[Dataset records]
-------------------------
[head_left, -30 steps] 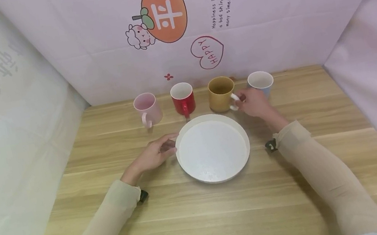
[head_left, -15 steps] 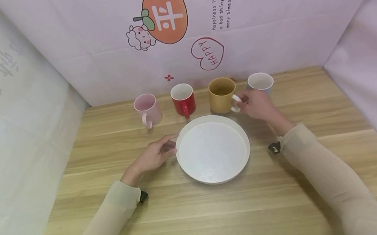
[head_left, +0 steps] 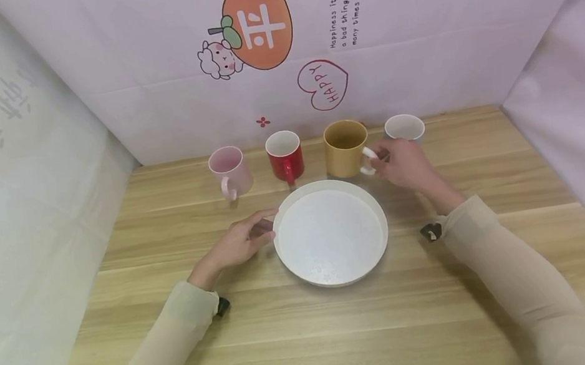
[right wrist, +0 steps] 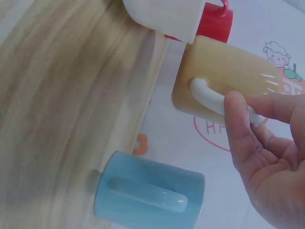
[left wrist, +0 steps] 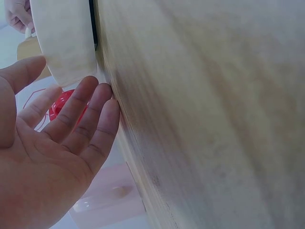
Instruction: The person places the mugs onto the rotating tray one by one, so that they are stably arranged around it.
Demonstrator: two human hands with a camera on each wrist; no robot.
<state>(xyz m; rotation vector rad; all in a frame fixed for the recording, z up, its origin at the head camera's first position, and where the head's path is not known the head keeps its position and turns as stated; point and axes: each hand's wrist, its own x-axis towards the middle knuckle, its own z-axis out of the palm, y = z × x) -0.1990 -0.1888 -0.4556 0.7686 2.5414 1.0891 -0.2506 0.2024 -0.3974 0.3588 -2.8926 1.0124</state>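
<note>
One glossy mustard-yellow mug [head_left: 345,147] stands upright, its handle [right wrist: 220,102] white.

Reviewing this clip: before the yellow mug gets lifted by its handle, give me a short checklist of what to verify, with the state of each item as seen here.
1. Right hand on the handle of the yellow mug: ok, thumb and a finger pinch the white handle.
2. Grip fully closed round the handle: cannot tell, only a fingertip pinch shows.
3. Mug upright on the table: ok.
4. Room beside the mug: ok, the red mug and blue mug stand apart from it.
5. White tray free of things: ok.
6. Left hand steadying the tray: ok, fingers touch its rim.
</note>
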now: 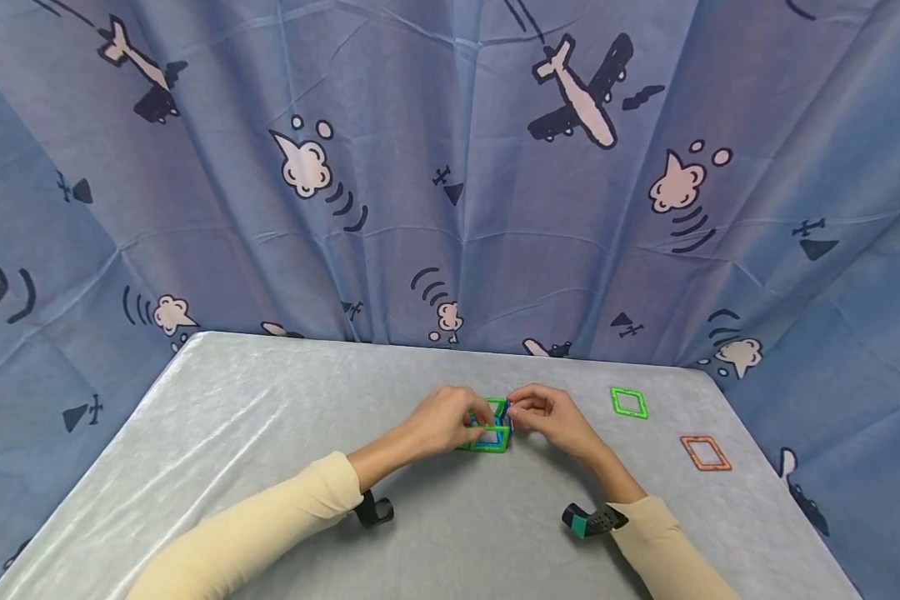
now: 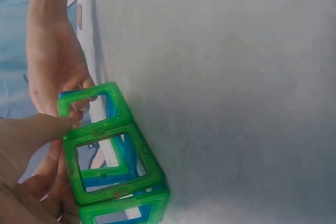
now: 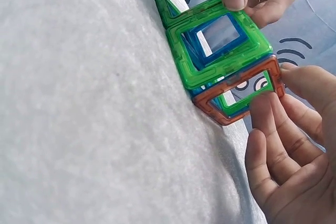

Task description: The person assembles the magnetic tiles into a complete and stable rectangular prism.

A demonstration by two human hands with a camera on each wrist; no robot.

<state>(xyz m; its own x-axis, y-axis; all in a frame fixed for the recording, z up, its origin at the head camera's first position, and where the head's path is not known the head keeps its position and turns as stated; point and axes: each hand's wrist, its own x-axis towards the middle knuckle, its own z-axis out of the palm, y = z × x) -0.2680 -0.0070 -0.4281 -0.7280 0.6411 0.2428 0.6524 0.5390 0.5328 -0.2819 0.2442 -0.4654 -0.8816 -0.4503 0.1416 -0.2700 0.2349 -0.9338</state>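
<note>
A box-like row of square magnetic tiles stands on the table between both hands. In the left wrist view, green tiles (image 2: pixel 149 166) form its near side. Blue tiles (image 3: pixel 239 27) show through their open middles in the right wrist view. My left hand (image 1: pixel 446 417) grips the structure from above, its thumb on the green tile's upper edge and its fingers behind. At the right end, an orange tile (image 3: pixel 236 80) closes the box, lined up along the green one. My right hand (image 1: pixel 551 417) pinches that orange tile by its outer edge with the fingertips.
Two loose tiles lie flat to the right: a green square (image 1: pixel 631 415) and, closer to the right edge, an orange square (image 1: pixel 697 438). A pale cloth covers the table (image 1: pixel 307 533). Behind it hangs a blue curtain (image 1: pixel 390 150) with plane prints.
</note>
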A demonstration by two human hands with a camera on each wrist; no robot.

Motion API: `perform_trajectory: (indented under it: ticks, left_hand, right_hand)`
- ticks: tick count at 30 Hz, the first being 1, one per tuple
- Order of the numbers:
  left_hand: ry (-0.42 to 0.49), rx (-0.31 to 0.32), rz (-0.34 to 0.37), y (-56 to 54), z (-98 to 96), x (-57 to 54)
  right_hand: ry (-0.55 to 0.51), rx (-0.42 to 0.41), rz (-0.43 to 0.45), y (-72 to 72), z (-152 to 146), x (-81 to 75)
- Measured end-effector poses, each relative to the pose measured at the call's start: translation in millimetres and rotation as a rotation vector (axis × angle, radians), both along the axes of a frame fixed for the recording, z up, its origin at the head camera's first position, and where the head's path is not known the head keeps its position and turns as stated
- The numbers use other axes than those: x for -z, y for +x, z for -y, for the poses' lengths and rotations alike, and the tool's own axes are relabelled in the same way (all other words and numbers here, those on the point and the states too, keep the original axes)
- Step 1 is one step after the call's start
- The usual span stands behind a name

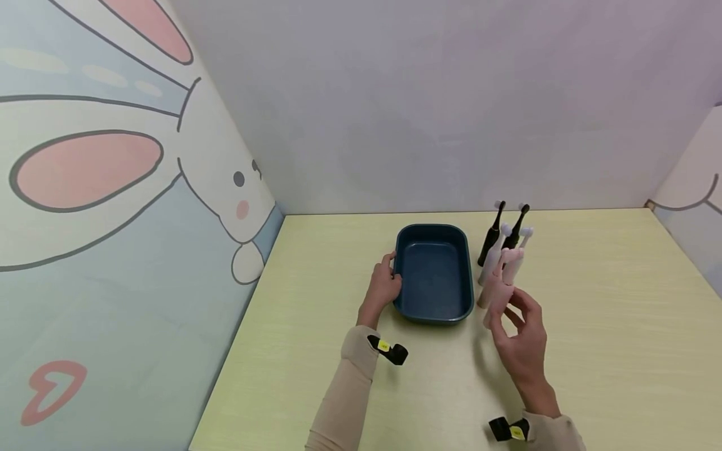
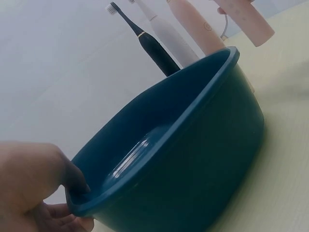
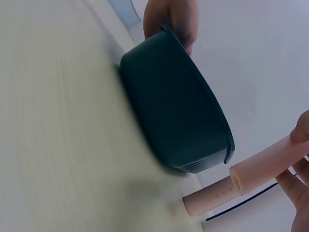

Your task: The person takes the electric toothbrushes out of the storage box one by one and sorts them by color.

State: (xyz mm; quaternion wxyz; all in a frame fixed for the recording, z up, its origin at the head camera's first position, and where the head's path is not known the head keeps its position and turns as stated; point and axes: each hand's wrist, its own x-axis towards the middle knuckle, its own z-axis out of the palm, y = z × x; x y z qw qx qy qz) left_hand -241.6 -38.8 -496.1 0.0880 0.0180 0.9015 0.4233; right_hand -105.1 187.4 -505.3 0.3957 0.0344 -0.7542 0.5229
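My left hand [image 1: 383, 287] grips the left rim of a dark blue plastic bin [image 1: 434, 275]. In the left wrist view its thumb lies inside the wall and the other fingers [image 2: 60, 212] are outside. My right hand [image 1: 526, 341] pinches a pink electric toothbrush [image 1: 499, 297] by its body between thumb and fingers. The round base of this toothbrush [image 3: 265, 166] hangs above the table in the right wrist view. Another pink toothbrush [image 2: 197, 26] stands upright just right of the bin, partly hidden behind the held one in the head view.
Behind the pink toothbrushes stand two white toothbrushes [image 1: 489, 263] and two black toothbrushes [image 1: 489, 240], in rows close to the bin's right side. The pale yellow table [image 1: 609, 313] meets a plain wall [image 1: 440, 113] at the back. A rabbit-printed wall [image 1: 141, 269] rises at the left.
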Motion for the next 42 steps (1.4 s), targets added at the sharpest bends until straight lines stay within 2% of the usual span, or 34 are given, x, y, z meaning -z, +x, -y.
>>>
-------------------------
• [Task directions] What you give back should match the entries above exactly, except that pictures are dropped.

• [Solution below]
[head_left, -30 steps] 
[head_left, -15 steps] 
[head_left, +0 steps] 
[right wrist, +0 steps] 
[left wrist, +0 steps] 
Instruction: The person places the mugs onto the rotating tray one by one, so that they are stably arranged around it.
Demonstrator: two human hands with a camera on each wrist; no robot.
<state>(xyz m; rotation vector rad; all in a frame fixed for the recording, z up, its origin at the head camera's first position, and where the head's path is not known the head keeps its position and turns as stated; point and axes: each hand's wrist, its own x-axis towards the middle knuckle, its own z-axis out of the palm, y = z × x) -0.1990 -0.1888 -0.4556 0.7686 2.5414 1.0891 -0.2506 0.2024 -0.3974 0.3588 -2.8926 1.0124</state>
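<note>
One glossy mustard-yellow mug [head_left: 345,147] stands upright, its handle [right wrist: 220,102] white.

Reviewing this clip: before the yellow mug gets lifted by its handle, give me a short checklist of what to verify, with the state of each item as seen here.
1. Right hand on the handle of the yellow mug: ok, thumb and a finger pinch the white handle.
2. Grip fully closed round the handle: cannot tell, only a fingertip pinch shows.
3. Mug upright on the table: ok.
4. Room beside the mug: ok, the red mug and blue mug stand apart from it.
5. White tray free of things: ok.
6. Left hand steadying the tray: ok, fingers touch its rim.
</note>
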now: 
now: 
now: 

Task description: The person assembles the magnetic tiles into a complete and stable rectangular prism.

A demonstration by two human hands with a camera on each wrist; no robot.

<state>(xyz m; its own x-axis, y-axis; all in a frame fixed for the recording, z up, its origin at the head camera's first position, and where the head's path is not known the head keeps its position and turns as stated; point and axes: each hand's wrist, its own x-axis towards the middle knuckle, its own z-axis out of the palm, y = z × x) -0.2680 -0.0070 -0.4281 -0.7280 0.6411 0.2428 0.6524 0.5390 0.5328 -0.2819 0.2442 -0.4654 -0.8816 -0.4503 0.1416 -0.2700 0.2349 -0.9338</state>
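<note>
A box-like row of square magnetic tiles stands on the table between both hands. In the left wrist view, green tiles (image 2: pixel 149 166) form its near side. Blue tiles (image 3: pixel 239 27) show through their open middles in the right wrist view. My left hand (image 1: pixel 446 417) grips the structure from above, its thumb on the green tile's upper edge and its fingers behind. At the right end, an orange tile (image 3: pixel 236 80) closes the box, lined up along the green one. My right hand (image 1: pixel 551 417) pinches that orange tile by its outer edge with the fingertips.
Two loose tiles lie flat to the right: a green square (image 1: pixel 631 415) and, closer to the right edge, an orange square (image 1: pixel 697 438). A pale cloth covers the table (image 1: pixel 307 533). Behind it hangs a blue curtain (image 1: pixel 390 150) with plane prints.
</note>
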A demonstration by two human hands with a camera on each wrist; no robot.

Motion API: `perform_trajectory: (indented under it: ticks, left_hand, right_hand)`
- ticks: tick count at 30 Hz, the first being 1, one per tuple
- Order of the numbers:
  left_hand: ry (-0.42 to 0.49), rx (-0.31 to 0.32), rz (-0.34 to 0.37), y (-56 to 54), z (-98 to 96), x (-57 to 54)
  right_hand: ry (-0.55 to 0.51), rx (-0.42 to 0.41), rz (-0.43 to 0.45), y (-72 to 72), z (-152 to 146), x (-81 to 75)
- Measured end-effector poses, each relative to the pose measured at the call's start: translation in millimetres and rotation as a rotation vector (axis × angle, radians), both along the axes of a frame fixed for the recording, z up, its origin at the head camera's first position, and where the head's path is not known the head keeps its position and turns as stated
- The numbers use other axes than those: x for -z, y for +x, z for -y, for the poses' lengths and rotations alike, and the tool's own axes are relabelled in the same way (all other words and numbers here, those on the point and the states too, keep the original axes)
- Step 1 is one step after the call's start
- The usual span stands behind a name


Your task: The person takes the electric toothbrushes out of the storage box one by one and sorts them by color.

State: (xyz mm; quaternion wxyz; all in a frame fixed for the recording, z up, its origin at the head camera's first position, and where the head's path is not known the head keeps its position and turns as stated; point and axes: each hand's wrist, its own x-axis towards the middle knuckle, its own z-axis out of the palm, y = z × x; x y z qw qx qy qz) left_hand -241.6 -38.8 -496.1 0.0880 0.0180 0.9015 0.4233; right_hand -105.1 187.4 -505.3 0.3957 0.0344 -0.7542 0.5229
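My left hand [image 1: 383, 287] grips the left rim of a dark blue plastic bin [image 1: 434, 275]. In the left wrist view its thumb lies inside the wall and the other fingers [image 2: 60, 212] are outside. My right hand [image 1: 526, 341] pinches a pink electric toothbrush [image 1: 499, 297] by its body between thumb and fingers. The round base of this toothbrush [image 3: 265, 166] hangs above the table in the right wrist view. Another pink toothbrush [image 2: 197, 26] stands upright just right of the bin, partly hidden behind the held one in the head view.
Behind the pink toothbrushes stand two white toothbrushes [image 1: 489, 263] and two black toothbrushes [image 1: 489, 240], in rows close to the bin's right side. The pale yellow table [image 1: 609, 313] meets a plain wall [image 1: 440, 113] at the back. A rabbit-printed wall [image 1: 141, 269] rises at the left.
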Motion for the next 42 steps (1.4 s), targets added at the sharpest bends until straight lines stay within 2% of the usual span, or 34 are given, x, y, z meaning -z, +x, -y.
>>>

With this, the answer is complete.